# Waiting for blue



## siams (Nov 2, 2007)

Meet blue this is our new foal we are waiting to come to us he is 4months old at the moment,we are hoping for him to be coming home in october,im so excited  he is coming from a good friend of mine and im getting weekly visits


----------



## reddyrufus (Jul 10, 2009)

He is lovely, I love his markings. I'd be excited too!


----------



## Ladywiccana (Feb 24, 2008)

*Wow no wonder your excited he's lovely :smilewinkgrin:, is he a welsh cob?? Section D I think????

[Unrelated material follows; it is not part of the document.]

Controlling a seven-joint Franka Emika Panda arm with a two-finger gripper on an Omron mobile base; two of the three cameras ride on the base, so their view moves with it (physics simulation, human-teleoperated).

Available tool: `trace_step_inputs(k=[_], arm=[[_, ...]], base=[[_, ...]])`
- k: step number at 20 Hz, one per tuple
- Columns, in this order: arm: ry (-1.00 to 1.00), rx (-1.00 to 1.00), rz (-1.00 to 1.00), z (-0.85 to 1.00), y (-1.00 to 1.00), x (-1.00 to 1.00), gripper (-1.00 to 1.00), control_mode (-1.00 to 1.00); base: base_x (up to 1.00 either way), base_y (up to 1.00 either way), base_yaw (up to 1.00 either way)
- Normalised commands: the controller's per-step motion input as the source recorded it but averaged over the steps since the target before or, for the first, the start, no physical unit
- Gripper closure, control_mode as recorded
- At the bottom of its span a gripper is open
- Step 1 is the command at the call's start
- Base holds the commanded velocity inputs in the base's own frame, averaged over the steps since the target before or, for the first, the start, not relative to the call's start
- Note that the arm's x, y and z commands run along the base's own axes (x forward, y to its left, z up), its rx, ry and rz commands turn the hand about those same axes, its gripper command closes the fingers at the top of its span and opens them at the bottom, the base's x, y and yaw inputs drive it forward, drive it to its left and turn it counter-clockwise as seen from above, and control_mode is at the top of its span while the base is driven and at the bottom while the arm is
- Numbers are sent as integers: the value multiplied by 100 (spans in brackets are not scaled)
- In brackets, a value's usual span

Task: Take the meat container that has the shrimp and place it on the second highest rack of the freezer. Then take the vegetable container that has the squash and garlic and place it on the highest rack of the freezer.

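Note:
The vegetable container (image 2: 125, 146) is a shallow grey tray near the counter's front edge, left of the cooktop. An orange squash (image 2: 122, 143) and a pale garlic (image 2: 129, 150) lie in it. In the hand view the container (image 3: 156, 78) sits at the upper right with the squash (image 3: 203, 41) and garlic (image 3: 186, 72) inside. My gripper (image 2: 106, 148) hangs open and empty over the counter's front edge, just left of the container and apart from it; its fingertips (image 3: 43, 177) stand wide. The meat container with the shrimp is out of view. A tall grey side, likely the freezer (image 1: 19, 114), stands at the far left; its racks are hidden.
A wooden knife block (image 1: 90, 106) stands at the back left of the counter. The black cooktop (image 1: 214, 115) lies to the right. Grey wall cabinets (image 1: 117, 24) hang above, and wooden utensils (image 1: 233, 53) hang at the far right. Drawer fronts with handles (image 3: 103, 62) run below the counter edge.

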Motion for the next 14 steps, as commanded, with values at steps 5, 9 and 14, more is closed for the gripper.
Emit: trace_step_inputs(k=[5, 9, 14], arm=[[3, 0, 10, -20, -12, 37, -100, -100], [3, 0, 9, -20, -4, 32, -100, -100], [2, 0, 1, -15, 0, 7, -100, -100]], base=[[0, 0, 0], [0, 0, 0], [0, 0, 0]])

I wish id got a horse, ive always wanted one lol. I know i will have one in the future, but just cant afford one at the min :smilewinkgrin: your going to have lots of fun with him i can tell. :smilewinkgrin: *


----------



## Lola76 (Aug 15, 2009)

What a beautiful boy and well worth the wait I am sure it is so nice when ou are able to bring them up yourself with amny happy years ahead of you both


----------



## siams (Nov 2, 2007)

Thanks everyone


----------



## iloveblue (Sep 29, 2009)

Thats a great name for him ! We have a gypsy cob yearling who was called wurzel but changed it to Blue because he has a wall eye! Good luck with him.!


----------